Another manner in which Wolfwalkers separates itself from the pack of family-oriented animated films is in its breathtaking use and balance of light and shadow in each exquisite shot. As characters are exposed to more sunlight when it pokes through the tree cover of the woods, their translucent colors begin to softly fade and subtly remind one that this otherworldly landscape has long existed in darkness. The light scatters differently in this mystical forest, casting contours that don’t behave in the way that we expect and give us a new lens with which to gaze upon this captivating and surprising world. The technological improvements in computer-generated animation over the past 25 years have allowed the artform to improve by leaps and bounds but the goal of the artistry behind this film isn’t merely to impress but to inspire.

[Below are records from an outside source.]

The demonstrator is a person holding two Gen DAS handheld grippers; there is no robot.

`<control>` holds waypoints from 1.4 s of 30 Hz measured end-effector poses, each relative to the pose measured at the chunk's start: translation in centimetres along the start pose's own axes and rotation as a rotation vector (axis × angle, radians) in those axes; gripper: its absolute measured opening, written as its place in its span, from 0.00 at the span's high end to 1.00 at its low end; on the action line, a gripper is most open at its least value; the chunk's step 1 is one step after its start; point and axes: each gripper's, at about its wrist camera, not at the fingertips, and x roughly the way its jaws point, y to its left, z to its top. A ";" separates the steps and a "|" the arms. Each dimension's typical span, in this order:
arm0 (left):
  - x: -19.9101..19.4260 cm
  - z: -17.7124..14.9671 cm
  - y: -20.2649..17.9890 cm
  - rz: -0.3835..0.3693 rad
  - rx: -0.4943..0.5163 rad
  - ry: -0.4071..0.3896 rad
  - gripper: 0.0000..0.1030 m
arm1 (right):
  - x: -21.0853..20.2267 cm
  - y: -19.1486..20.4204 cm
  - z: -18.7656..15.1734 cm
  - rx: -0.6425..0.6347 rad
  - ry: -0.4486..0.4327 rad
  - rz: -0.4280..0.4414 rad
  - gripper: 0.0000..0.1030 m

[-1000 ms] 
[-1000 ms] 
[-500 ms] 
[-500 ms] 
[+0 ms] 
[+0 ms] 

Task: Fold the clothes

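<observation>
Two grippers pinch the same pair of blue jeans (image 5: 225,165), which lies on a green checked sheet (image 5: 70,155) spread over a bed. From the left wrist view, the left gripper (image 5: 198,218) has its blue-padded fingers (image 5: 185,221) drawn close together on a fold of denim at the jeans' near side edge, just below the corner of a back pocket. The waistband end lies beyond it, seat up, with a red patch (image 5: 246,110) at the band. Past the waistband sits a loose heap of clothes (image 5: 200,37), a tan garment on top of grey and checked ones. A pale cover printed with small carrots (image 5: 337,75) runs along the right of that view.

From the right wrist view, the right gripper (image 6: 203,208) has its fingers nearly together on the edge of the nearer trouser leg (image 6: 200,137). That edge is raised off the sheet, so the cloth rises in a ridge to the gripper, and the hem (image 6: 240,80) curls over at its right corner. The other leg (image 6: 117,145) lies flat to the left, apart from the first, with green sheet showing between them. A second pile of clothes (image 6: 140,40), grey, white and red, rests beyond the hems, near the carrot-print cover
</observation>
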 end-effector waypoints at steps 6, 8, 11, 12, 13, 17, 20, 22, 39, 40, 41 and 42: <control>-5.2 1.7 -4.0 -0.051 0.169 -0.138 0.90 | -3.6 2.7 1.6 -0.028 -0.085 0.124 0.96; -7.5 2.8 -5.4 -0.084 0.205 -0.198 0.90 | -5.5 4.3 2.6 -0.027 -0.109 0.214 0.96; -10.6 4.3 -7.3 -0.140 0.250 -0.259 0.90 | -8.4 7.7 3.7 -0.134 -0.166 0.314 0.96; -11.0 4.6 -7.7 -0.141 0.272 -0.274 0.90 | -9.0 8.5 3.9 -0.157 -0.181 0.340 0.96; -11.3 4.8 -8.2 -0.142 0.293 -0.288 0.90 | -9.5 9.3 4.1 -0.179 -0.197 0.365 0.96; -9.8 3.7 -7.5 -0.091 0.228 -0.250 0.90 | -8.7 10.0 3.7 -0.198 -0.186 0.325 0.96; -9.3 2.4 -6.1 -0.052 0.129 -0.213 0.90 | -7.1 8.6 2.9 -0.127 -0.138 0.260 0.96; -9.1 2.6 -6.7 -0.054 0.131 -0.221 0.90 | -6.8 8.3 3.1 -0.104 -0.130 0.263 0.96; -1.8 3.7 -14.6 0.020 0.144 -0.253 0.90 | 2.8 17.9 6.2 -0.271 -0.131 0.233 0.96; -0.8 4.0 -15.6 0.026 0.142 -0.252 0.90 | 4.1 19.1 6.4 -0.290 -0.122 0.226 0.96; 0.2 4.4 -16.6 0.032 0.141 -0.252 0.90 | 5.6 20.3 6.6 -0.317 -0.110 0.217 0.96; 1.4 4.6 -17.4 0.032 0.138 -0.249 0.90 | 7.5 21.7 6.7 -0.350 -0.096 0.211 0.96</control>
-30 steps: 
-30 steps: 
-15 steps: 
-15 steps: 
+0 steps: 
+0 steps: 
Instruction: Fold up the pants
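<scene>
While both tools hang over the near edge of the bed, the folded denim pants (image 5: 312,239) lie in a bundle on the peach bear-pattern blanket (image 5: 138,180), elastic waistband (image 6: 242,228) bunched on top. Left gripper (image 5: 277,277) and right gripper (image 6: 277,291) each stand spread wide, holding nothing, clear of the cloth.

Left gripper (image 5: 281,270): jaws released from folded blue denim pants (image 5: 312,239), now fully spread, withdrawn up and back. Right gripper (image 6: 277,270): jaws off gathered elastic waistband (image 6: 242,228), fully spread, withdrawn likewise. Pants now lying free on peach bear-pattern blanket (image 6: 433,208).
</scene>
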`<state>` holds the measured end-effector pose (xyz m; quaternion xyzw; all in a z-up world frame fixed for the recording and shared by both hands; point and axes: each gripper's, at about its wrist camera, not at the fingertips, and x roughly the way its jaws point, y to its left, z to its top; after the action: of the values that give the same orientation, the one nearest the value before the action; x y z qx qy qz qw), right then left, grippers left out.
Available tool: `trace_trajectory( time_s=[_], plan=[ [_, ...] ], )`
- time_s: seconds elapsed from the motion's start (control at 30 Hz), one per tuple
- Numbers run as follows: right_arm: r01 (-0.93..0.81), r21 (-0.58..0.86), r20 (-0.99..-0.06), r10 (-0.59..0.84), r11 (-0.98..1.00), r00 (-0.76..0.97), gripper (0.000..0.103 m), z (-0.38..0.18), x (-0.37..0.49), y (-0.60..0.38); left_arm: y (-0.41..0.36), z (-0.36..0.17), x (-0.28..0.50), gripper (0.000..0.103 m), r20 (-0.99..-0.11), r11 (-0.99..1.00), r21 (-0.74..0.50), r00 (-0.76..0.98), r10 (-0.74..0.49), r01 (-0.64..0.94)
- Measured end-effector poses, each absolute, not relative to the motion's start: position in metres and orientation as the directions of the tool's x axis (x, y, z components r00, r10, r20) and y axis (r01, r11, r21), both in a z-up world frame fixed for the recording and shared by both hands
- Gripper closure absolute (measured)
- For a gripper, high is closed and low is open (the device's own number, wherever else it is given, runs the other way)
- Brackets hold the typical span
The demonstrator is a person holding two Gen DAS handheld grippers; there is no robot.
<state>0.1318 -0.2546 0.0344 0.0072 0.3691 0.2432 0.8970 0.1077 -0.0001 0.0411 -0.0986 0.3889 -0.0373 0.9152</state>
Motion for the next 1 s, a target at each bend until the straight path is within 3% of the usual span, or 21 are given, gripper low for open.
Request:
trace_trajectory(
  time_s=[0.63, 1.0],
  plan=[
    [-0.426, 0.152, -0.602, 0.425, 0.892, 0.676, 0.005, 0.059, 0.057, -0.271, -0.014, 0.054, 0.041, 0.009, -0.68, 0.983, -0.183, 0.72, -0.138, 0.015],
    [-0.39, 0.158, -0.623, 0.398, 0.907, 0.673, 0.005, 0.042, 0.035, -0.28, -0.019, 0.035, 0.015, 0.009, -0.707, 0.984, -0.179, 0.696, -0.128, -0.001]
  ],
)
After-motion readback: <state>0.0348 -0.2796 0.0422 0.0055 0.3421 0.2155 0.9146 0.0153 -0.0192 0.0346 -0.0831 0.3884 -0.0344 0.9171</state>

As in Laika’s most recent films Kubo and the Two Strings and Missing Link, Wolfwalkers is beyond impressive when it comes to its artistic prowess but comes up a bit short when it comes to narrative invention. Kids likely won’t mind and may even feel more at home with a more conventional story but it will be impossible for parents not to be able to recognize tropes from other family-friendly adventures. While Pixar has all the money in the world to throw at top-tier animation and some have accused them of thematic repetition, their ability to craft story beats of unparalleled poignancy is something that independent animation studios still have yet to emulate. Nevertheless, Wolfwalkers is Cartoon Saloon’s strongest effort yet and will hopefully enrapture enough audiences at home with its enchanting and vibrant palette.

Score – 3.5/5

Also new to streaming this weekend:
Streaming on Netflix is The Prom, a Broadway-adapted musical comedy starring Meryl Streep and James Corden about a troupe of theater stars who converge onto a small Indiana town in support of a high school girl who wants to take her girlfriend to the prom.

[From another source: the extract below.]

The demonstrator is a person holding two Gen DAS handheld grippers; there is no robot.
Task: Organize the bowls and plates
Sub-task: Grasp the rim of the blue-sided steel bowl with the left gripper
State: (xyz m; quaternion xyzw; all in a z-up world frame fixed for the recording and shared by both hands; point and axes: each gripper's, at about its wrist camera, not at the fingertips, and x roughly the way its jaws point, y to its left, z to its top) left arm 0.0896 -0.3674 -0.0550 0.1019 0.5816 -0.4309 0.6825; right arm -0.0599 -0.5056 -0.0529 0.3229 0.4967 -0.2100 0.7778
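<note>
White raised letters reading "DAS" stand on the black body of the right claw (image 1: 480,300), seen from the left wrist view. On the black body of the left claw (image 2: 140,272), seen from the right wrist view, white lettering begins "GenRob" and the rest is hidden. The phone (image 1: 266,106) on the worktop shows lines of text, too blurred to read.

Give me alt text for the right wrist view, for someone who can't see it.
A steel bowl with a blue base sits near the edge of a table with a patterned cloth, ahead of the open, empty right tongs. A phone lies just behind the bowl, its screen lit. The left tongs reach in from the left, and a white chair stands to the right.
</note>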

Available on HBO Max is Let Them All Talk, a Steven Soderbergh-directed dramedy starring Meryl Streep and Lucas Hedges about an author who goes on a trip with her friends and nephew to find fun and come to terms with her past.
Debuting on Disney+ is Safety, a sports biopic starring Jay Reeves and Corinne Foxx about a Clemson University freshman football player who secretly raised his younger brother on campus.